Give again, word for word, only the lines of the material below from its first line through the one that holds "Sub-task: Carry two"; pictures stay out.
BEGIN
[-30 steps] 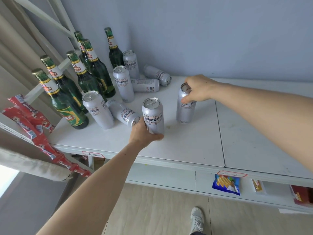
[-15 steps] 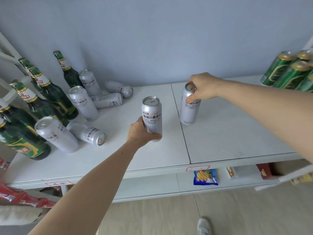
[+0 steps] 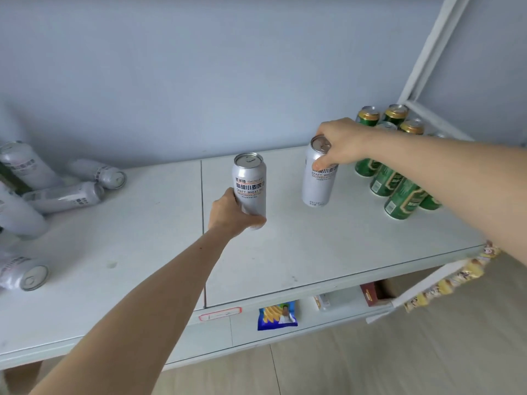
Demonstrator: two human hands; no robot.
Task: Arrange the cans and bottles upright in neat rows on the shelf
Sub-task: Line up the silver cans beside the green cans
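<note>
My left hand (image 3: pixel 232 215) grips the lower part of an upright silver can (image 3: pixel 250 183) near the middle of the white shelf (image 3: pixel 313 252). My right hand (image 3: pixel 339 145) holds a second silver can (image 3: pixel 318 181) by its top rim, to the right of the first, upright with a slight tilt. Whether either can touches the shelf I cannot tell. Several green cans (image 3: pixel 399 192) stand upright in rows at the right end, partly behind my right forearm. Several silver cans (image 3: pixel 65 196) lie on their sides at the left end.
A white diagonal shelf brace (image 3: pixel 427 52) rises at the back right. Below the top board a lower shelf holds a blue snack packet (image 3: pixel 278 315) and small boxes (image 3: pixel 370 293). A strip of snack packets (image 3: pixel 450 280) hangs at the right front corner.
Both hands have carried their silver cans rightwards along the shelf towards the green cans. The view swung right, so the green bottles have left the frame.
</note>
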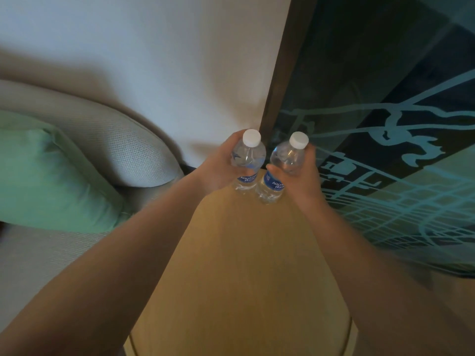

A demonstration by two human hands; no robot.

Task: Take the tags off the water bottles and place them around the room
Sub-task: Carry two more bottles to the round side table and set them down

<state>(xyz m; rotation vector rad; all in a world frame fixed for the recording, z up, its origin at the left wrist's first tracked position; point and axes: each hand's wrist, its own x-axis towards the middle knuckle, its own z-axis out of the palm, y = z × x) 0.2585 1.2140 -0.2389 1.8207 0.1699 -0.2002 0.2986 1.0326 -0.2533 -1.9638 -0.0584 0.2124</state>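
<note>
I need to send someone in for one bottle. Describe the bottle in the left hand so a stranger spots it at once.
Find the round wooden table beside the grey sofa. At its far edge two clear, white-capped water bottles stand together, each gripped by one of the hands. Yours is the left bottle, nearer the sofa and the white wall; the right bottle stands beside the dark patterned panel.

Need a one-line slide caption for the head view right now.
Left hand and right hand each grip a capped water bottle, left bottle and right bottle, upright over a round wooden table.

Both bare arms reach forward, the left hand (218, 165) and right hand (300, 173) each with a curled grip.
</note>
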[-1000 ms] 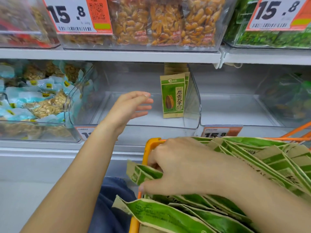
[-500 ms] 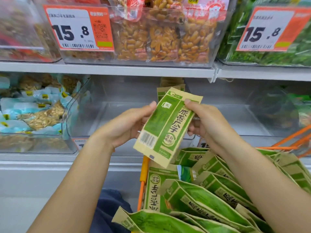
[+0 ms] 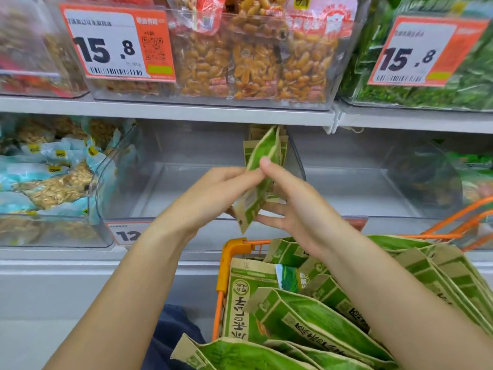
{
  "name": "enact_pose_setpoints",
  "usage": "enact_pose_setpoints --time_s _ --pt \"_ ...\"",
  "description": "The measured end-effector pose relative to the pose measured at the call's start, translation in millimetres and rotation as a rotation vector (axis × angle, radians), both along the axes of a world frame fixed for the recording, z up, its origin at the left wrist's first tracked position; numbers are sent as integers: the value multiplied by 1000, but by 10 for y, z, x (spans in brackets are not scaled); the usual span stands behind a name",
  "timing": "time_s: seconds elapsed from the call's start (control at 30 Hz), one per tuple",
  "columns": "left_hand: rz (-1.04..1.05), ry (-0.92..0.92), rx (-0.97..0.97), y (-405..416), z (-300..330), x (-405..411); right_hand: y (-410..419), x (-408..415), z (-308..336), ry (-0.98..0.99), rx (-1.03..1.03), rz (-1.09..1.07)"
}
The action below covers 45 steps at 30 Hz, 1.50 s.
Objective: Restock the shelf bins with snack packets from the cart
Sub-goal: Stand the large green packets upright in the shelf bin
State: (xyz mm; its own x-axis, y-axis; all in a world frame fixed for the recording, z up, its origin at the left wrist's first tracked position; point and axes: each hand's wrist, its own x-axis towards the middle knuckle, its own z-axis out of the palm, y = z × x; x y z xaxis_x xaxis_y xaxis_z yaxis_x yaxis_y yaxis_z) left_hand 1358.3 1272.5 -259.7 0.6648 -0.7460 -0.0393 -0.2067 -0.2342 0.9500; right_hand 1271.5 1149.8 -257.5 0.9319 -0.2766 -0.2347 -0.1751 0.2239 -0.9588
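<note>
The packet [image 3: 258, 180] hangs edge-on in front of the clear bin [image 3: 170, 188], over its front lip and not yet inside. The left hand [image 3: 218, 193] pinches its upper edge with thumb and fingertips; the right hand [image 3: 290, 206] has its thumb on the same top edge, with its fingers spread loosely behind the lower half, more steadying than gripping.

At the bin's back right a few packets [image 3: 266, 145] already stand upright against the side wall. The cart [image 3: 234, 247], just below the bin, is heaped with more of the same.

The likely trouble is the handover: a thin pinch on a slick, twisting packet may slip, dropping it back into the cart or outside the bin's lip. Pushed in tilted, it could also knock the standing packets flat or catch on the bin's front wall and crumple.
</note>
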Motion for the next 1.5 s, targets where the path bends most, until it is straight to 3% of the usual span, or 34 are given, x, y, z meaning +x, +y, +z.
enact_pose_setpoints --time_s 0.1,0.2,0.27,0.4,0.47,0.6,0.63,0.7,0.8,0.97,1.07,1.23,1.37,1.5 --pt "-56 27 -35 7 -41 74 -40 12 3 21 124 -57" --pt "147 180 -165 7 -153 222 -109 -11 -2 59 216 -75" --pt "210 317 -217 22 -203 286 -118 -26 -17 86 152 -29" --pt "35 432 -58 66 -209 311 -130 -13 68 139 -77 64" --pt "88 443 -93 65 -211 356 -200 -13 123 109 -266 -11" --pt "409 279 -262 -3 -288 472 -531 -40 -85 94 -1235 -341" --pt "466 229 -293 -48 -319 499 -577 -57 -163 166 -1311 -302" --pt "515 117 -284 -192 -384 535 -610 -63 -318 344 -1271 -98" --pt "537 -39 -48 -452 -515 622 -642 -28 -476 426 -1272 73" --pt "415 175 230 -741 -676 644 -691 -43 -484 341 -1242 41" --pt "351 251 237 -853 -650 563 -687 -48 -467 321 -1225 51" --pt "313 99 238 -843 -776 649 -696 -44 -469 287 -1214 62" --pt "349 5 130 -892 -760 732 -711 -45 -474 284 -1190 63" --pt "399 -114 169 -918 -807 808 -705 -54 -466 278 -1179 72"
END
→ **WRITTEN ANSWER**:
[-30 steps] 
[-15 steps] 
[+0 steps] 
Demonstrator: two human hands; no robot.
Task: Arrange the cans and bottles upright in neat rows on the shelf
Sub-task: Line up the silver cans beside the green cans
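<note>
My left hand (image 3: pixel 232 215) grips the lower part of an upright silver can (image 3: pixel 250 183) near the middle of the white shelf (image 3: pixel 313 252). My right hand (image 3: pixel 339 145) holds a second silver can (image 3: pixel 318 181) by its top rim, to the right of the first, upright with a slight tilt. Whether either can touches the shelf I cannot tell. Several green cans (image 3: pixel 399 192) stand upright in rows at the right end, partly behind my right forearm. Several silver cans (image 3: pixel 65 196) lie on their sides at the left end.
A white diagonal shelf brace (image 3: pixel 427 52) rises at the back right. Below the top board a lower shelf holds a blue snack packet (image 3: pixel 278 315) and small boxes (image 3: pixel 370 293). A strip of snack packets (image 3: pixel 450 280) hangs at the right front corner.
Both hands have carried their silver cans rightwards along the shelf towards the green cans. The view swung right, so the green bottles have left the frame.
</note>
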
A demonstration by two human hands; no robot.

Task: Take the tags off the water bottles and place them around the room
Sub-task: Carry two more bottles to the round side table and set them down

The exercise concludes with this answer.